A princípio optei por deixar que o tempo se encarregasse
de resolver o problema da incomunicabilidade com aquela amiga, porém, quando eu
já lidava com a elaboração desta postagem, mudei de ideia e no dia 24 de abril enviei
uma mensagem para uma amiga em comum solicitando-lhe que telefonasse para aquela
que me bloqueara e pedisse-lhe que ligasse para mim. A amiga enviou-me o número
do telefone, respondi-lhe que eu tinha-o e contei-lhe o que acontecera. Dois
dias depois, a amiga "incomunicável" ligou, confirmou que a minha
interpretação do que ocorrera estava correta e acrescentou algumas coisas que,
segundo ela, explicavam o bloqueio.
Segundo ela, tudo começou quando ao passar de um smartphone
andróide para um iphone ocorreram problemas na transferência da agenda e o número do
meu telefone foi perdido. Não reconhecendo o número que lhe enviara aquela
mensagem suspeita, ela o bloqueou. É por essas e outras que tenho uma cópia da
agenda. Obviamente, fora do smartphone. Terceirizar a preservação da minha
agenda é algo que não passa pela minha cabeça. É impressionante a crescente dependência
de um smartphone para se fazer qualquer coisa nesta insana vida que se leva! Será
que colocar toda a nossa vida em uma "coisa inteligente" é algo
realmente inteligente?
Alusivo a coisas inteligentes, há um comentário, para mim
inesquecível, feito por uma ex-colega e eterna amiga em um episódio ocorrido em
02 de setembro de 2010, um mês antes de aposentar-me (episódios que deixem-me perplexo,
costumam levar-me a registrar a data). Intitulada A necessidade de conversar, a postagem publicada em 31 de maio de
2011 foi provocada por um episódio que deixou-me perplexo. Postagem que a minha
insuspeita (!) opinião considera imperdível. Dito isto, segue o relato do episódio
alusivo a coisas inteligentes.
Ao ver a porta de um elevador inteligente abrir-se e
dentro dele ver uma pessoa conhecida, alguém disse algo mais ou menos assim:
Oi, fulana! Eu preciso falar com você, mas com essa separação feita por esses elevadores
inteligentes nós não nos encontramos mais. Ouvindo isso, a Bianca Rocha
Rodrigues, fez o seguinte comentário: "A inteligência separa as pessoas." Esta
postagem já está muito longa e, sendo assim, vou terminá-la acrescentando apenas dois parágrafos.

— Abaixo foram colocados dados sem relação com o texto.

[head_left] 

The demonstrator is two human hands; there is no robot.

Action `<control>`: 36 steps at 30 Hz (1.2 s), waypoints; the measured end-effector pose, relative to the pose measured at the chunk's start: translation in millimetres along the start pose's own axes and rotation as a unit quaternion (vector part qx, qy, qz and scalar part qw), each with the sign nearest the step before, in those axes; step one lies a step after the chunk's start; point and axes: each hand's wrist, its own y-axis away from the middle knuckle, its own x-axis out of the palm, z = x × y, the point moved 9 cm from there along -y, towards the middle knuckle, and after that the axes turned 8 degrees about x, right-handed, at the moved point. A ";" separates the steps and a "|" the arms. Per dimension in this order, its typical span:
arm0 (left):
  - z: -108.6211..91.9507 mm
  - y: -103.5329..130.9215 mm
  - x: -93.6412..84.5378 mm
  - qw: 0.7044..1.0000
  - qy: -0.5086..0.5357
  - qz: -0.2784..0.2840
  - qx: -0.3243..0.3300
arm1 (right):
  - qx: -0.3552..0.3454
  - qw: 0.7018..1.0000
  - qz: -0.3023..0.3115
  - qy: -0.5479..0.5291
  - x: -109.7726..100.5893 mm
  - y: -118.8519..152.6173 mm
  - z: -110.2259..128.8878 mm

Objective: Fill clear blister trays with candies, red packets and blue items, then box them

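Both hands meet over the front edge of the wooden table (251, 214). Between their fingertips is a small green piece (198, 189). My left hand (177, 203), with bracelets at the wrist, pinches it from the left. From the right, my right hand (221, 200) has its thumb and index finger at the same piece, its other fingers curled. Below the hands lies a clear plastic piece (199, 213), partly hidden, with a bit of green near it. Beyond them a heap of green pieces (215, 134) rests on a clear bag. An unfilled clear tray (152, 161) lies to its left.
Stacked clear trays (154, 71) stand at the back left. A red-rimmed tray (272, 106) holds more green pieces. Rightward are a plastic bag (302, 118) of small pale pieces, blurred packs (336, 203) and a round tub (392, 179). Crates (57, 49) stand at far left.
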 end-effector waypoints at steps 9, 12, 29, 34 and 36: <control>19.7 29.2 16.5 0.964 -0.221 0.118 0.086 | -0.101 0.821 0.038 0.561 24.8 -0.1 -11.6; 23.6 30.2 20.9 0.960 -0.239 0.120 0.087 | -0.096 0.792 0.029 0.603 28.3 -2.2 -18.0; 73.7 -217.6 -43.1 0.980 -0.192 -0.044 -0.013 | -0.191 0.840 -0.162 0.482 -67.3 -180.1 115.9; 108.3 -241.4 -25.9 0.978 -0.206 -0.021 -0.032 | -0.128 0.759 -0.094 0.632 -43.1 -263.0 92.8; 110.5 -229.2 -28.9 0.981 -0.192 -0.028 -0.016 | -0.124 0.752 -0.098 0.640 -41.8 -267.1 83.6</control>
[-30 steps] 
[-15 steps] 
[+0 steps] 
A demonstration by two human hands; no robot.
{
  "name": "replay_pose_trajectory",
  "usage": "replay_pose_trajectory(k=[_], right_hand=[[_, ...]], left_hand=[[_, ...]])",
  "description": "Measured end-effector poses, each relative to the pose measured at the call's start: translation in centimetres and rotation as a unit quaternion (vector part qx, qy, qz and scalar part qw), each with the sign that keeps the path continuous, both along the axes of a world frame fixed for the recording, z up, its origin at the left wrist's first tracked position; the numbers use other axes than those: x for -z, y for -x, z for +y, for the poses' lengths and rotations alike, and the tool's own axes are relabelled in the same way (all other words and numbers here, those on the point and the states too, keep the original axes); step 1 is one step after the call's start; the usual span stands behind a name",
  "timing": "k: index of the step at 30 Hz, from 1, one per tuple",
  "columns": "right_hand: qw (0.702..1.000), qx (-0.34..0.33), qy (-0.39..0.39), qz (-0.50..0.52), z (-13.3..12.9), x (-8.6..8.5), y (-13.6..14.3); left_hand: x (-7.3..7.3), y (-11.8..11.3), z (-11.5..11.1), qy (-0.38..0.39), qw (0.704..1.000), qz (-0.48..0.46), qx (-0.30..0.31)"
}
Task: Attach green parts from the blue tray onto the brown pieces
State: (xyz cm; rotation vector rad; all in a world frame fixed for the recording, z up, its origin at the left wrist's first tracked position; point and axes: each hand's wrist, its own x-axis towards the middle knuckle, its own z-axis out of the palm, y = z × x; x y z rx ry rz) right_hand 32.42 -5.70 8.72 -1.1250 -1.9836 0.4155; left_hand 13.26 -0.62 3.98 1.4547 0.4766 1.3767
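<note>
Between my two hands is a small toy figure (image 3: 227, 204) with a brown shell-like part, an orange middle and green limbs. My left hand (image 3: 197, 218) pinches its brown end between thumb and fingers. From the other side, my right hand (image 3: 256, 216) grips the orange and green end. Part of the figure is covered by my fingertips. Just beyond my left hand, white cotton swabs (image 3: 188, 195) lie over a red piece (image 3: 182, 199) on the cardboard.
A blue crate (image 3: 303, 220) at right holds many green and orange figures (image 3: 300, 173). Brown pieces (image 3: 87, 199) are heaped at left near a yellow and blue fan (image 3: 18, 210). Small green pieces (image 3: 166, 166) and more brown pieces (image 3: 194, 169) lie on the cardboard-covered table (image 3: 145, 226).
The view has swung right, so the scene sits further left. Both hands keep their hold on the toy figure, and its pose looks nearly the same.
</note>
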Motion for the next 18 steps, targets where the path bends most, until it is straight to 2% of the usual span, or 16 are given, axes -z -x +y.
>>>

"Aqueles que passam por nós não vão sós, não nos
deixam sós. Deixam um pouco de si, levam um pouco de nós.", diz Antoine de
Saint-Exupéry, em mais uma notável frase do Pequeno
Príncipe. Parafraseando o título da postagem, "É o
tempo que dedicamos aos amigos que os fazem tão importantes". E
quando chega-se ao ponto de, nem no dia de seus aniversários conseguirmos
dedicar algum tempo para telefonar para aqueles que passam por nós, creio que já
tenhamos atingido um estágio que deveria nos dar o que pensar.
Em relação ao deslumbramento da
autodenominada espécie inteligente do universo diante do assustador crescimento
da quantidade de coisas inteligentes ao seu dispor (usáveis para o bem ou para
o mal), creio que elaborar alguma postagem focalizando-o será algo inevitável.